> _Exercise objective_
Find each line below that includes "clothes", then copy it.

----------

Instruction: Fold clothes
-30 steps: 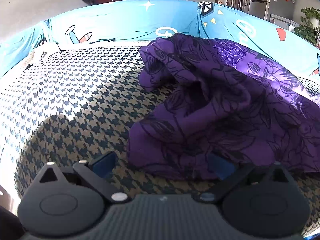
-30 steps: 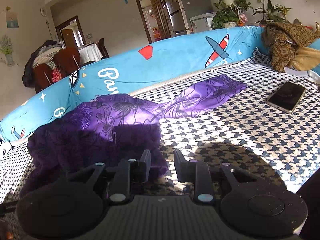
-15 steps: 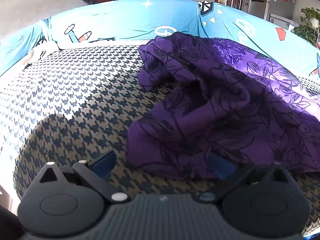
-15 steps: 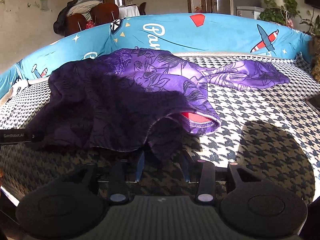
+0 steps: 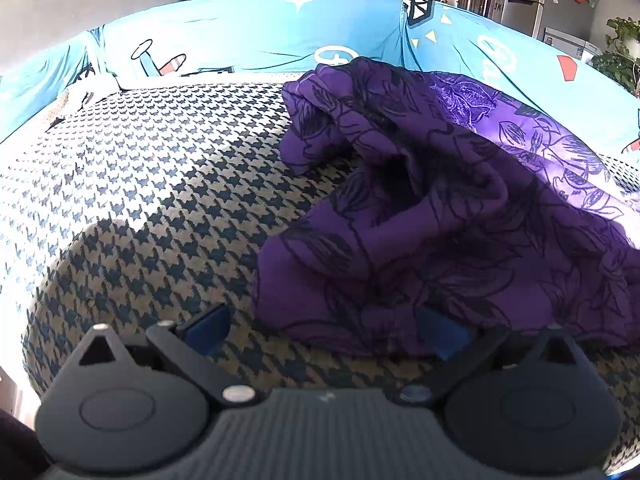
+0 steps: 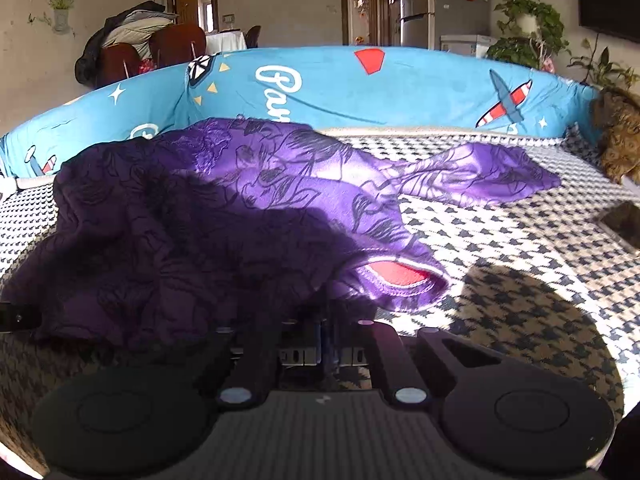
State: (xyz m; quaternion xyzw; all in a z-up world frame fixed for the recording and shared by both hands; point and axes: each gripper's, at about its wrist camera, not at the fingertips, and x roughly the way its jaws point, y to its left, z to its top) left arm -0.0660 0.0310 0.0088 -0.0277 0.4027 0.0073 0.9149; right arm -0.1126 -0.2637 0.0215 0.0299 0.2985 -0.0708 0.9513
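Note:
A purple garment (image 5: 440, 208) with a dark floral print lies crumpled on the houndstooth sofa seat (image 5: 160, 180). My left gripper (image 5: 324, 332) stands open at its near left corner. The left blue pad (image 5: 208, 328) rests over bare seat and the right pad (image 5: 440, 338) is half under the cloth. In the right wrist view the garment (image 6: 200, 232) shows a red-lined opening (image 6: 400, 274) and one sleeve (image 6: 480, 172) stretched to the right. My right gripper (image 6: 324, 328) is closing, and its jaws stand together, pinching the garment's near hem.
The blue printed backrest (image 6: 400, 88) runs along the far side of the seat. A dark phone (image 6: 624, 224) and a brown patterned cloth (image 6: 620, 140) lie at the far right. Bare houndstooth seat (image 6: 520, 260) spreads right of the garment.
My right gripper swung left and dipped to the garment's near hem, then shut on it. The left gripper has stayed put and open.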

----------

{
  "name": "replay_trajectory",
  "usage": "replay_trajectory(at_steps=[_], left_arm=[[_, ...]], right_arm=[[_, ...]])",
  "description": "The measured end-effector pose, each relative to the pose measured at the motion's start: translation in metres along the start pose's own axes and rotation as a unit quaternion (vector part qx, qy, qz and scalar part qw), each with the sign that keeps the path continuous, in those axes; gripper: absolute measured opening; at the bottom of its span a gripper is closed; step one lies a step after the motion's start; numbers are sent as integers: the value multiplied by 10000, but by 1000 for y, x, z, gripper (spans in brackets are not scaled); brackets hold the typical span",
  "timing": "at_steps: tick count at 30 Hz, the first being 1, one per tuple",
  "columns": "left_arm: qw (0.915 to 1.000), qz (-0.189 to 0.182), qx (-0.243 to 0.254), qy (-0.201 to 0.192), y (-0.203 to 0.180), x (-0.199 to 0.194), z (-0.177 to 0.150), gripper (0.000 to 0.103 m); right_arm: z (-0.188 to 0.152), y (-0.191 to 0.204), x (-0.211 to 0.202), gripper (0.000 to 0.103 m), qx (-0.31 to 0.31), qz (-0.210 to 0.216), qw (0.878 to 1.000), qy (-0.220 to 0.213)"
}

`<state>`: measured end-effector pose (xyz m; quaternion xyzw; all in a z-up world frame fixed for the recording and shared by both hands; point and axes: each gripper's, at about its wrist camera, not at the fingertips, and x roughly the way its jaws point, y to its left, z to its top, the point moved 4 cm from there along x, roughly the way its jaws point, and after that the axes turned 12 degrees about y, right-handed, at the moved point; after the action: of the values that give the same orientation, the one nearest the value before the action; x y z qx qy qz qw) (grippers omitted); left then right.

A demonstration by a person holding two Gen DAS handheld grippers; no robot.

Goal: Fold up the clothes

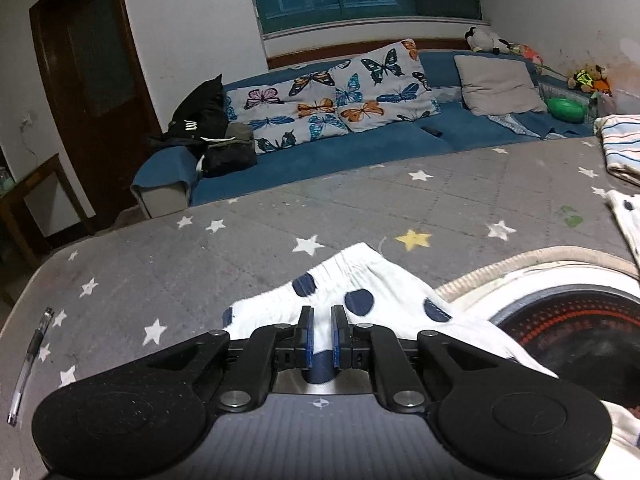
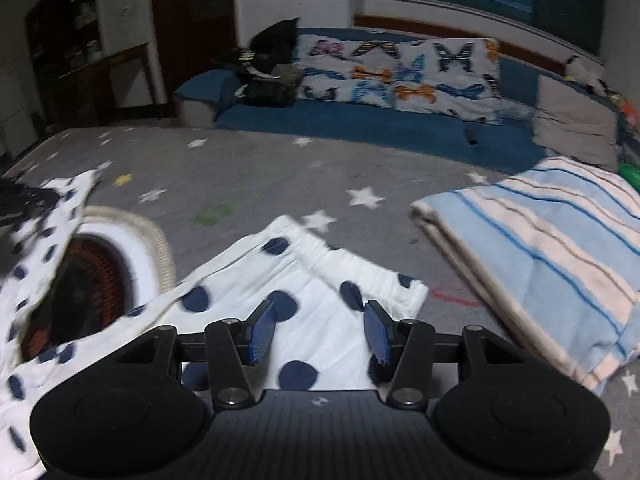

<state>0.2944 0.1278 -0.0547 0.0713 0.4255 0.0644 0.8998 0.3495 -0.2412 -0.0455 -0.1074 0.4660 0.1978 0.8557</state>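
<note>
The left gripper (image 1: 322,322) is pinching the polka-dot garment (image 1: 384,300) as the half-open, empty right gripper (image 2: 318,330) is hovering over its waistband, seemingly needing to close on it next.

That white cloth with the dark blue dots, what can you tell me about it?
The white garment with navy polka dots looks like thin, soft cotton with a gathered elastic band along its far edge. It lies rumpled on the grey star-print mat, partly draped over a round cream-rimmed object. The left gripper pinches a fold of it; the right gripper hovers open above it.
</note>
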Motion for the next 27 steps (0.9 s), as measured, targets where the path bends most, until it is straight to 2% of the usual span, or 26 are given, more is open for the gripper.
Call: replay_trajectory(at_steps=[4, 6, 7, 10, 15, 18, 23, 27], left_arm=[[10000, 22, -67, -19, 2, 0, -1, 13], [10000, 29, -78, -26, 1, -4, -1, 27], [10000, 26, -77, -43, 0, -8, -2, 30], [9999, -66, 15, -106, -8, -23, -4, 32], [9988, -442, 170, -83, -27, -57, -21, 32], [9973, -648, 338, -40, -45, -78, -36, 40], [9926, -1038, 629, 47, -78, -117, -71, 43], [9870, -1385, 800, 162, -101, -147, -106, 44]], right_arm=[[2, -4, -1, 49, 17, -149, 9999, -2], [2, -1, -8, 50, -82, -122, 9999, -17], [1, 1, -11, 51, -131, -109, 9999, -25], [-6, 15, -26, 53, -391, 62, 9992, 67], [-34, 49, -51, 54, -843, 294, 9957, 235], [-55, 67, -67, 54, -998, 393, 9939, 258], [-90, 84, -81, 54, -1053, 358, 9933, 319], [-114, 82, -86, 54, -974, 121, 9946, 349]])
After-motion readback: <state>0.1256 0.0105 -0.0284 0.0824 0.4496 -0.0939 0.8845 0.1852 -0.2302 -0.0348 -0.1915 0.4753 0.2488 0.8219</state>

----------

> _Output for this task_
Instruction: Fold clothes
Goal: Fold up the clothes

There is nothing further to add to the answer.